### Dataset section

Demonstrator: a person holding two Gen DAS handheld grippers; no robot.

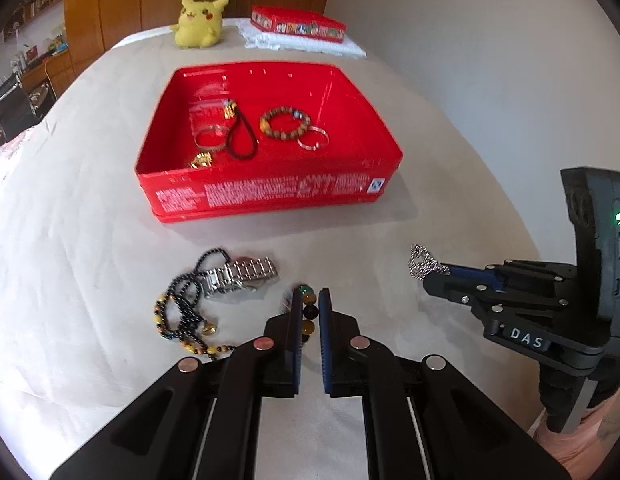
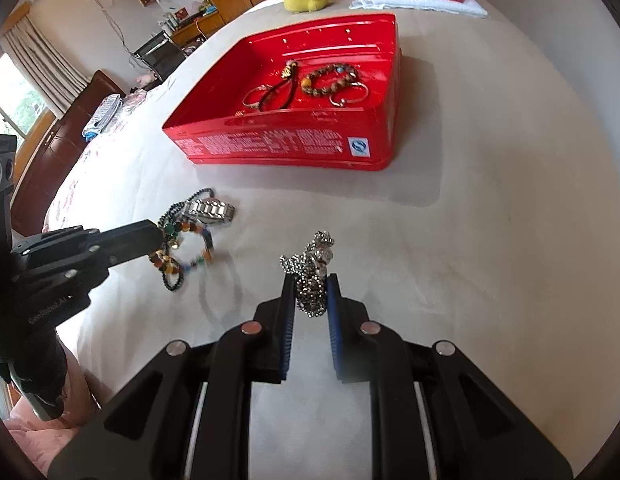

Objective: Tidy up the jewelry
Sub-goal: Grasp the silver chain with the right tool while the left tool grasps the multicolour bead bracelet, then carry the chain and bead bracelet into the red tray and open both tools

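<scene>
right wrist view: right gripper nearly closed on bunched silver ball-chain necklace, lifted above pale cloth. left gripper pinches multicoloured bead bracelet, fingers narrowly apart. open red rectangular tin ahead, well apart, already holding bracelets. advice: carry high over near wall, release low inside.

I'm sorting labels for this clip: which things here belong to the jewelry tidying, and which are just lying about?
Belongs to the job:
red tin
silver chain in right hand-held gripper
multicolored bead bracelet in left hand-held gripper
watch
black bead necklace

Lying about:
Pikachu plush
tin lid
white towel
</scene>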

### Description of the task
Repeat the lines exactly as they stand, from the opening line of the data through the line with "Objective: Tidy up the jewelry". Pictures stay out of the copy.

### Expected output
Demonstrator: a person holding two Gen DAS handheld grippers; no robot.


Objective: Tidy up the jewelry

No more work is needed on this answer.